# Your task:
Reply with the data below, repeated exactly in full.

# Data excerpt:
·····

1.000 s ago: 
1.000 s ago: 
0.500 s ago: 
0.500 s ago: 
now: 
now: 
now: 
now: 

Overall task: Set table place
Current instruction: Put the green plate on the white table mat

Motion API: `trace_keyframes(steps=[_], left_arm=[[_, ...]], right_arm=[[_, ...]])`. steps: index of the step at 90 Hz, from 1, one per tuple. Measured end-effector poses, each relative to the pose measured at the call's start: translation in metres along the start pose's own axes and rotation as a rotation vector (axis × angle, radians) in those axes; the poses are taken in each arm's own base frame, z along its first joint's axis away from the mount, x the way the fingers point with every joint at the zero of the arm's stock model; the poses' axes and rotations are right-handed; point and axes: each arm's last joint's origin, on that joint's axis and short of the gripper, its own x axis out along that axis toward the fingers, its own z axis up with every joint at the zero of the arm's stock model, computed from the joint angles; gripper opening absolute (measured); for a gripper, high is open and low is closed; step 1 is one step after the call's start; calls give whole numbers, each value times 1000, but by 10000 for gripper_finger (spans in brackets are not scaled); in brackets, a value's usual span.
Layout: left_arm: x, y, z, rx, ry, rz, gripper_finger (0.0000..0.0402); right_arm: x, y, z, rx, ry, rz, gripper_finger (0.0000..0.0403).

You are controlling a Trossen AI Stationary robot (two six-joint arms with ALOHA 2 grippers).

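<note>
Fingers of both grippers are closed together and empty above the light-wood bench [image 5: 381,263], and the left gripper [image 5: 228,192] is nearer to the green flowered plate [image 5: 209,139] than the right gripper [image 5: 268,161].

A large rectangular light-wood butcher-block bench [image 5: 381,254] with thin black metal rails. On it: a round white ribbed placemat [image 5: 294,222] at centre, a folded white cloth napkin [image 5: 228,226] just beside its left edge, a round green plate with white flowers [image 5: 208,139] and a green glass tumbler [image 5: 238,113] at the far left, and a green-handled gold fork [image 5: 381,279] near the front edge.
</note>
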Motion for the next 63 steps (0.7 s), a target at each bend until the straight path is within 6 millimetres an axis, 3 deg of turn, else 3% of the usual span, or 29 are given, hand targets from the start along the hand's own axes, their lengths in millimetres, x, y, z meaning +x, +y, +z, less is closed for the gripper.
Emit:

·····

# Solution to the exercise:
1.000 s ago: 
1.000 s ago: 
0.500 s ago: 
0.500 s ago: 
now: 
now: 
now: 
now: 

Overall task: Set table place
Current instruction: Put the green plate on the white table mat

Motion API: `trace_keyframes(steps=[_], left_arm=[[_, ...]], right_arm=[[_, ...]])`. steps: index of the step at 90 Hz, from 1, one per tuple. Measured end-effector poses, each relative to the pose measured at the call's start: translation in metres along the start pose's own axes and rotation as a rotation vector (axis × angle, radians) in those axes; the poses are taken in each arm's own base frame, z along its first joint's axis away from the mount, x the way the fingers point with every joint at the zero of the arm's stock model; the poses' axes and rotations are right-handed; point and axes: each arm's last joint's origin, on that joint's axis and short of the gripper, its own x axis out along that axis toward the fingers, its own z axis up with every joint at the zero of the arm's stock model, computed from the joint angles; gripper opening absolute (measured); for a gripper, high is open and low is closed; step 1 is one step after the call's start; calls give whole numbers, each value times 1000, but by 10000 for gripper_finger (spans in brackets are not scaled); in brackets, a value's usual span.
Layout: left_arm: x, y, z, rx, ry, rz, gripper_finger (0.0000..0.0402); right_arm: x, y, z, rx, ry, rz, gripper_finger (0.0000..0.0403).

You are controlling a Trossen AI Stationary robot (two six-joint arms with ALOHA 2 grippers).

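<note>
Fingers of both grippers are closed together and empty above the light-wood bench [image 5: 381,263], and the left gripper [image 5: 228,192] is nearer to the green flowered plate [image 5: 209,139] than the right gripper [image 5: 268,161].

A large rectangular light-wood butcher-block bench [image 5: 381,254] with thin black metal rails. On it: a round white ribbed placemat [image 5: 294,222] at centre, a folded white cloth napkin [image 5: 228,226] just beside its left edge, a round green plate with white flowers [image 5: 208,139] and a green glass tumbler [image 5: 238,113] at the far left, and a green-handled gold fork [image 5: 381,279] near the front edge.
</note>
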Motion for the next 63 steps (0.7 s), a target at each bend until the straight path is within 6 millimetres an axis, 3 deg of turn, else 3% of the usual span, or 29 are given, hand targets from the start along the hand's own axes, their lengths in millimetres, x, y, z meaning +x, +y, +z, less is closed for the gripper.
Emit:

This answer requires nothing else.